Research

Research Interests

Algorithms and data structures, especially fast and space-efficient algorithms and data structures, including succinct data structures, string algorithms and text indexing, I/O-efficient algorithms, implicit data structures, and adaptive algorithms.
Computational Geometry, especially efficient algorithms and data structures for computational geometry.
Efficiency Issues in databases, text retrieval systems, bioinformatics and geographic information systems.

Professional Activities

Program committee member, the 31st International Symposium on String Processing and Information Retrieval (SPIRE 2024), Puerto Vallarta, Mexico, 2024.
Program committee member, the 22nd Workshop on Approximation and Online Algorithms (WAOA 2024), Egham, United Kingdom, 2024.
Program committee member, the 35th Canadian Conference on Computational Geometry (CCCG 2024), St. Catharines, Canada, 2024.
Program committee member, the 40th International Symposium on Computational Geometry (SoCG 2024), Athens, Greece, 2024.
Steering committee member, 2014-2017 and 2020-2024, the Canadian Conference on Computational Geometry
Steering committee member, 2021-2023, the Algorithms and Data Structures Symposium.
Program committee member, the 35th Canadian Conference on Computational Geometry (CCCG 2023), Montreal, Canada, 2023.
Program committee member, the 21st Symposium on Experimental Algorithms (SEA 2023), Barcelona, Spain, 2023.
Program committee member, the 29th International Symposium on String Processing and Information Retrieval (SPIRE 2022), Concepción, Chile, 2022.
Conference co-chair, the 33rd Canadian Conference on Computational Geometry (CCCG 2021), Halifax, Canada, 2021.
Conference co-chair, the 17th Algorithms and Data Structures Symposium (WADS 2021), Halifax, Canada, 2021.
Program committee member, the 27th Canadian Conference on Computational Geometry (CCCG 2015), Kingston, Ontario, Canada, 2015.
Program committee member, the 31st European Workshop on Computational Geometry (EuroCG 2015), Ljubljana, Slovenia, 2015.
Program committee co-chair, the 26th Canadian Conference on Computational Geometry (CCCG 2014), Halifax, Canada, 2014.
Program committee member, the 24th Annual Symposium on Combinatorial Pattern Matching (CPM 2013), Bad Herrenalb, Germany, June 17–19, 2013

Research Program

The problem of efficiently storing and retrieving information is an essential topic in computer science. During the past decades, researchers have been developing techniques to handle large data sets. Back in the late 80s, a text corpus of several hundred megabytes, such as the digital version of the 20-volume Oxford English Dictionary, was considered large data, and the research programs, e.g. the New OED Project, on managing data of this scale attracted many world-class researchers. These programs resulted in many well-known techniques including indexing data structures that facilitate text search, and companies such as OpenText (the largest Canadian software company) were started as spin-offs of these projects.

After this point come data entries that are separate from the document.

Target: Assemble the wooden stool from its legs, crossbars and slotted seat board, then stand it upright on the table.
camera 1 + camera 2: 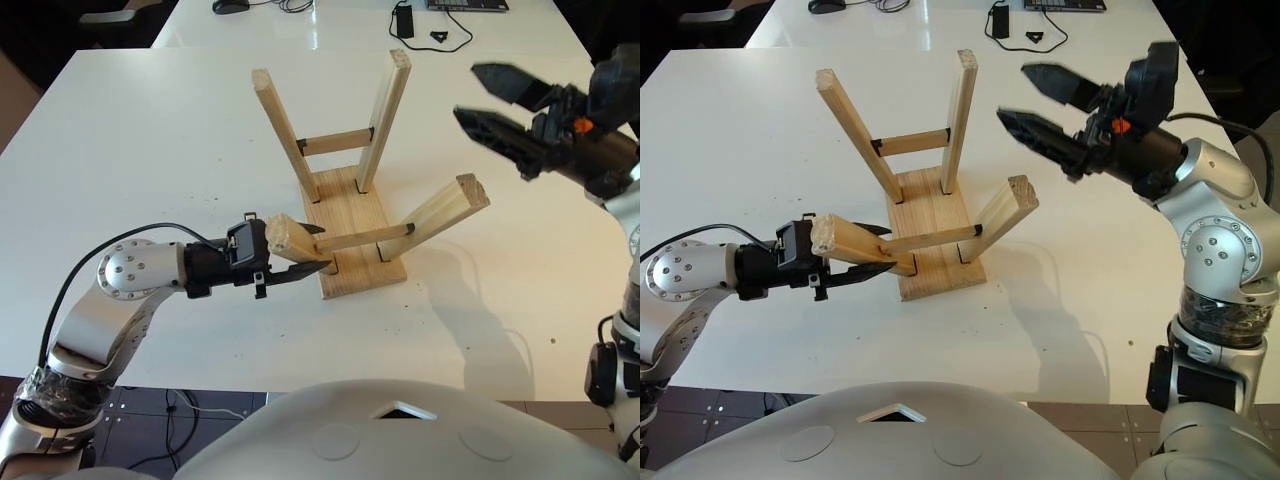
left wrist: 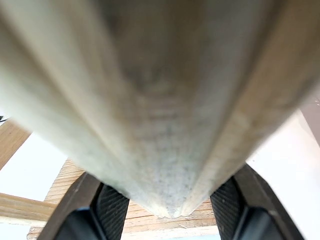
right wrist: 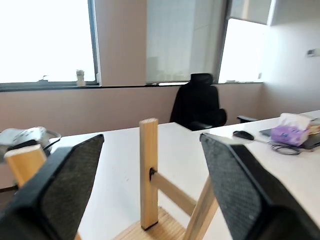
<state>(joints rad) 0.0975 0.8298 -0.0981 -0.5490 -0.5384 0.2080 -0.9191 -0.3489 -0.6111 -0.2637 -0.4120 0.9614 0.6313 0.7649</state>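
Observation:
The seat board point(image 1: 352, 203) lies flat on the white table point(image 1: 130, 150). A far pair of legs point(image 1: 386, 112) stands in its slots, joined by a crossbar point(image 1: 338, 142). The near pair is tilted: its right leg point(image 1: 449, 208) leans out to the right, and a crossbar point(image 1: 365, 238) links it to the left leg point(image 1: 284, 238). My left gripper point(image 1: 318, 250) is shut on that left leg just above the board, its pads point(image 2: 112, 206) on both sides of the wood point(image 2: 165, 110). My right gripper point(image 1: 468, 92) hangs open in the air, right of the stool and above the table.
A second white table behind holds a mouse point(image 1: 230, 6), cables and a black adapter point(image 1: 403, 20). Bare table surface lies left and right of the board. In the right wrist view an office chair point(image 3: 198, 107) stands by the wall.

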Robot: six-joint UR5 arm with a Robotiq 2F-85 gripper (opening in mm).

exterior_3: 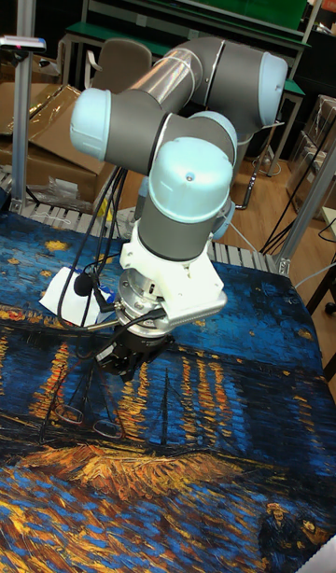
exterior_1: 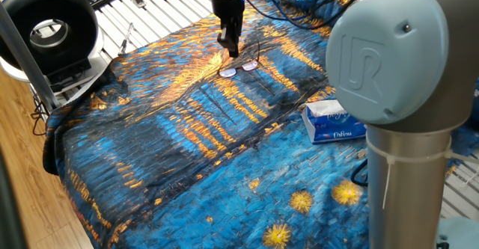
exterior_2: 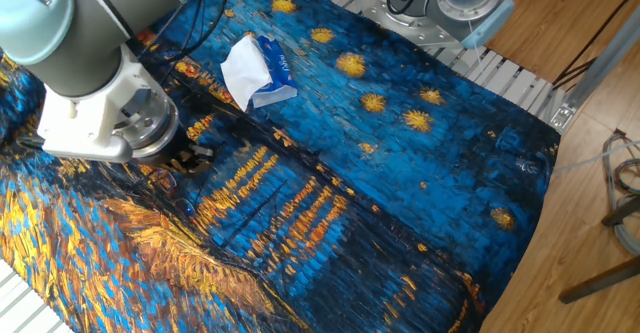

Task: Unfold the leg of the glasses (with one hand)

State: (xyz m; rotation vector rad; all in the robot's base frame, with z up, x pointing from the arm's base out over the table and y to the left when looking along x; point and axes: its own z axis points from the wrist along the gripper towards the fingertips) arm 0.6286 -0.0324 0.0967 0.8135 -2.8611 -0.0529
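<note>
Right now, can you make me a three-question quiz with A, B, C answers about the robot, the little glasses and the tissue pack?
1. Where are the glasses?
A. On the painted cloth, just below the tool
B. On top of the tissue pack
C. On the wooden floor

2. What colours is the tissue pack?
A. Red and black
B. Blue and white
C. Green

3. Is the tissue pack held by the tool?
A. Yes, lifted up
B. Yes, being squeezed
C. No, it lies apart on the cloth

Answers: 1 A, the lenses lie on the cloth by the tool tip. 2 B, blue wrapper, white tissue. 3 C, the tool is over by the glasses.
</note>
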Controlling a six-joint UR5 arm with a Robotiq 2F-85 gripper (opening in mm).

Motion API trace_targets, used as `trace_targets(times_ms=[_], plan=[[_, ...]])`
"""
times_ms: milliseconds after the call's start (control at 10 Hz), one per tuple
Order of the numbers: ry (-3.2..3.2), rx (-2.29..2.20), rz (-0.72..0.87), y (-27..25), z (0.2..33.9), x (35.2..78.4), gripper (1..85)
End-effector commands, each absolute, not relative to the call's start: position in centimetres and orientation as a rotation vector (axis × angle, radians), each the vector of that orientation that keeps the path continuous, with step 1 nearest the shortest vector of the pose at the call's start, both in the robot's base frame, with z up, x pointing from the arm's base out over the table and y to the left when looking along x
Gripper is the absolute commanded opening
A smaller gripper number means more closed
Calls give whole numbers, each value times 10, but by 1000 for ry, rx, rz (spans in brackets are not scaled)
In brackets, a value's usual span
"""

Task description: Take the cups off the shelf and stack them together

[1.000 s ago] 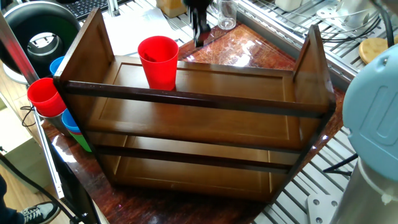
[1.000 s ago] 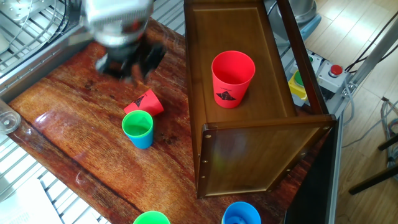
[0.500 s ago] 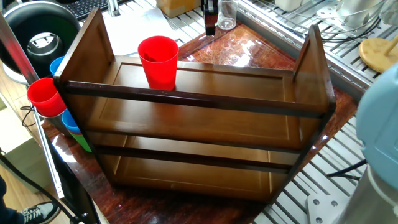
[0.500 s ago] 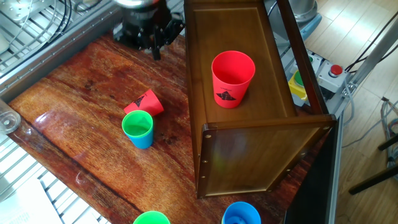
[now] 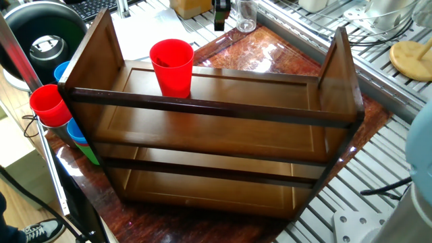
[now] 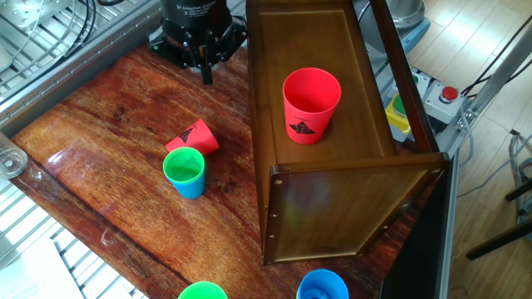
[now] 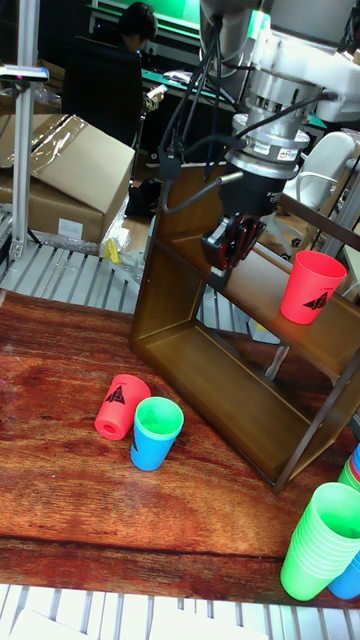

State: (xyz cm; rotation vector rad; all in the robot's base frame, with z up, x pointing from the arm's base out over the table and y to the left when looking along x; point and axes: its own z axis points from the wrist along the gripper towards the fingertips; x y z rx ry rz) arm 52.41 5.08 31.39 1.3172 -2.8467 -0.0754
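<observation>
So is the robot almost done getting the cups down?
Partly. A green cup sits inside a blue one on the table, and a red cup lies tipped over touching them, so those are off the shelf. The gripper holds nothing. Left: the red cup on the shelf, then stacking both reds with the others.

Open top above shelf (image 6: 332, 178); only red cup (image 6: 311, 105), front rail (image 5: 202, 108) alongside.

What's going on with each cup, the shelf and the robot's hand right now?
Red cup on shelf: upright on the top tier.
Red cup on table: lying on its side.
Green cup: upright, nested in a blue cup.
Shelf: standing; lower tier bare.
Gripper: raised, holding nothing; fingers close together.
</observation>
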Motion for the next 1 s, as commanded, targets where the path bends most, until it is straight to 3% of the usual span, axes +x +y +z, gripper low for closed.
trace_targets(times_ms=[0, 200, 500, 900], plan=[[-2831, 1134, -260, 87, 343, 488, 127], [-2814, 1080, -295, 110, 372, 474, 273], [-2826, 956, -306, 143, 396, 465, 303], [-2868, 918, -292, 154, 385, 480, 323]])
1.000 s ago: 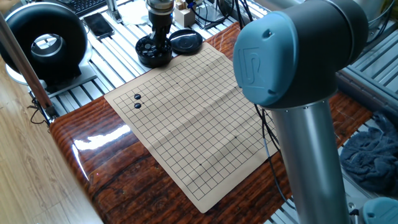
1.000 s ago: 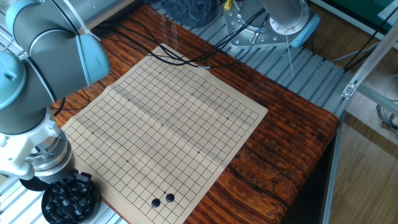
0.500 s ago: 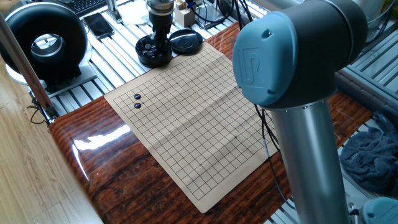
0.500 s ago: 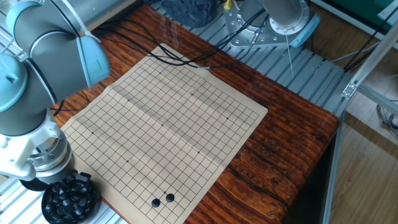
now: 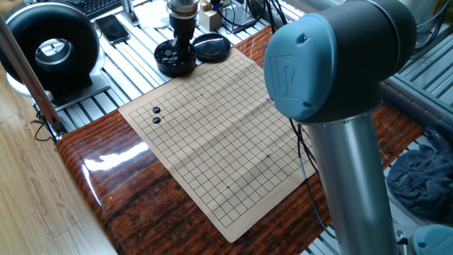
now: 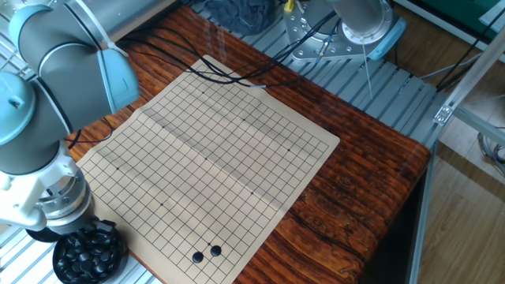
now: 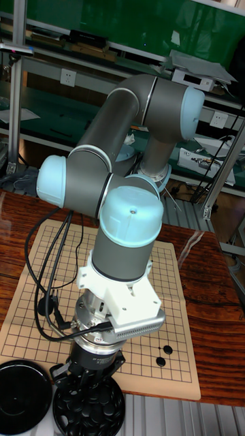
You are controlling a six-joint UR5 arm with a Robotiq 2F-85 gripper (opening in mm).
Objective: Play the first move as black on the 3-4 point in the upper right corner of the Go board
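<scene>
Reaching into the bowl (image 6: 89, 252) of black stones (image 6: 85, 246), pincer (image 5: 178, 53) state can't be told; risk: tips close on several stones, or none.

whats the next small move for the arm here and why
Probably close on one black stone in the bowl and lift straight up. The gripper is down inside that bowl of stones, at the board's corner, and its fingertips are hidden, so a grasp can't be confirmed. Two stones already sit on the board.
</scene>
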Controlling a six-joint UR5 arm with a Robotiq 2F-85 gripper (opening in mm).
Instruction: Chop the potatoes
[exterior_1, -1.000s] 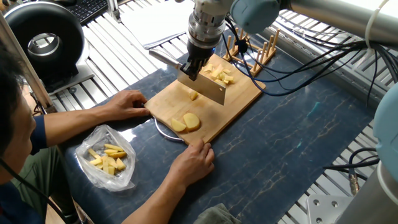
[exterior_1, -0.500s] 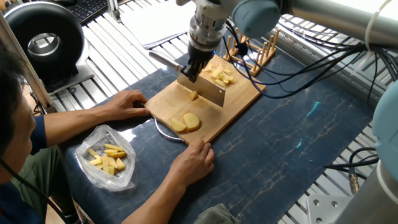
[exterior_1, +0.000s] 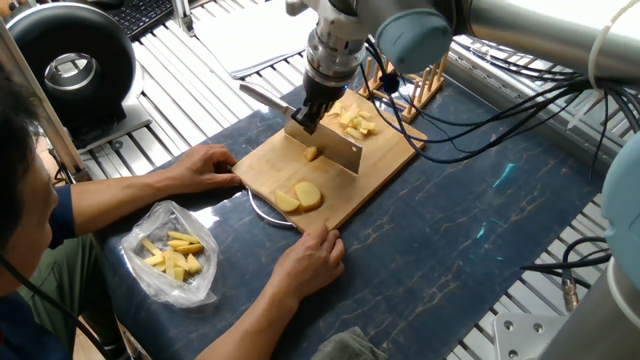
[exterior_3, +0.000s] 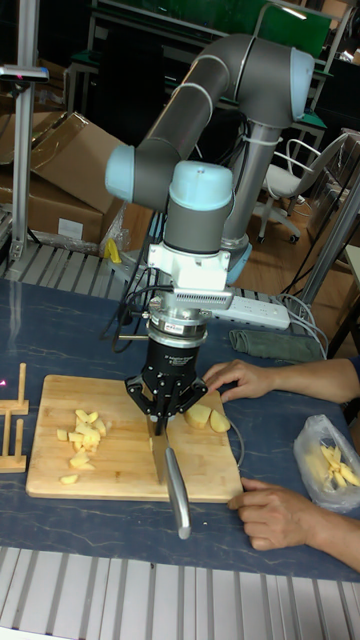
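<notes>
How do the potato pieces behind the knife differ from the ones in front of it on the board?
The chopped pile beyond the knife is many small chunks, heaped loosely; the uncut slices near the board's front edge are two larger rounded pieces lying flat, side by side. The pile sits at the far end, away from the person's hands; the slices lie close to them. Both are pale yellow and peeled, resting on the same board.

The potatoes (exterior_1: 353, 123) are pale yellow, on a light tan wooden board (exterior_1: 383, 161) with faint grain; the knife (exterior_1: 330, 141) has a grey steel blade; the gripper (exterior_3: 165, 409) is black under a silver collar; the arm (exterior_3: 203, 92) is grey with light-blue caps; the tabletop (exterior_1: 470, 250) is dark navy, veined with pale marbling; the bag (exterior_1: 172, 252) is clear plastic.
</notes>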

Recently, as a result of the rapid growth of large data sets, such as text databases and spatial databases, on the World Wide Web (think of Google), and in bioinformatics applications, modern applications often deal with data measured in terabytes or even petabytes. This has led to new issues and challenges in the way data are organized. Many algorithms and data structures designed twenty years ago are no longer feasible for these data sets. In many cases, it is because these data structures occupy too much storage space.

My main research contributions are in the design of efficient algorithms and data structures for large data sets. This involves studies of many algorithmic techniques, including succinct data structures, I/O-efficient algorithms and data structures, implicit data structures and adaptive algorithms.

The following are some of my current research projects.

Space Efficient Data Structures

Succinct data structures were proposed to represent data structures in a space-efficient manner, so that the information in large systems can be retrieved quickly, but the space requirement is little more than that of the raw data. Our work in this project improved previous results on succinct representations of many fundamental data structures. These include strings which are key structures used in the design of many succinct data structures, space-efficient text indexes that facilitate text search, and representations of unlabeled and labeled trees and graphs. These problems are fundamental, and they also have applications in text retrieval systems, XML databases and GIS applications such as Google Maps.

We also started several new research directions in this area, such as designing succinct indexes to achieve data abstraction in succinct data structure design, combining succinct data structures with other algorithmic approaches such as I/O-efficient algorithms and data structures, as well as using succinct data structures to improve the query efficiency of classic data structures.

Indexing Techniques for Fast Retrieval of Massive Textual Data

We designed a collection of space-efficient text indexes that support various types of text search, including substring search and position-restricted substring search. These indexes typically occupy space close to a compressed version of the textual data, and they can answer queries without requiring the raw data. This saves storage space drastically, as standing text indexes such as suffix trees typically occupy space that is 10-20 times the size of the raw data.

Algorithms for Queries in Large Geometric and Geographic Databases

Geometric data structures are used extensively in geographic information systems, computer graphics and databases. Thus it is important to improve their space efficiency for large applications. We designed space-efficient data structures that support queries such as range search, majority and point location. We also designed approaches to represent triangular terrains compactly to support queries such as terrain profiles and trickle paths.

Algorithm Engineering for Large Data Sets

Previous work on implementing succinct trees and text indexes has shown that succinct data structures are very useful in practice. Despite such work, there are many theoretical results that have not been evaluated in practice. Thus this project engineers the implementation of succinct data structures.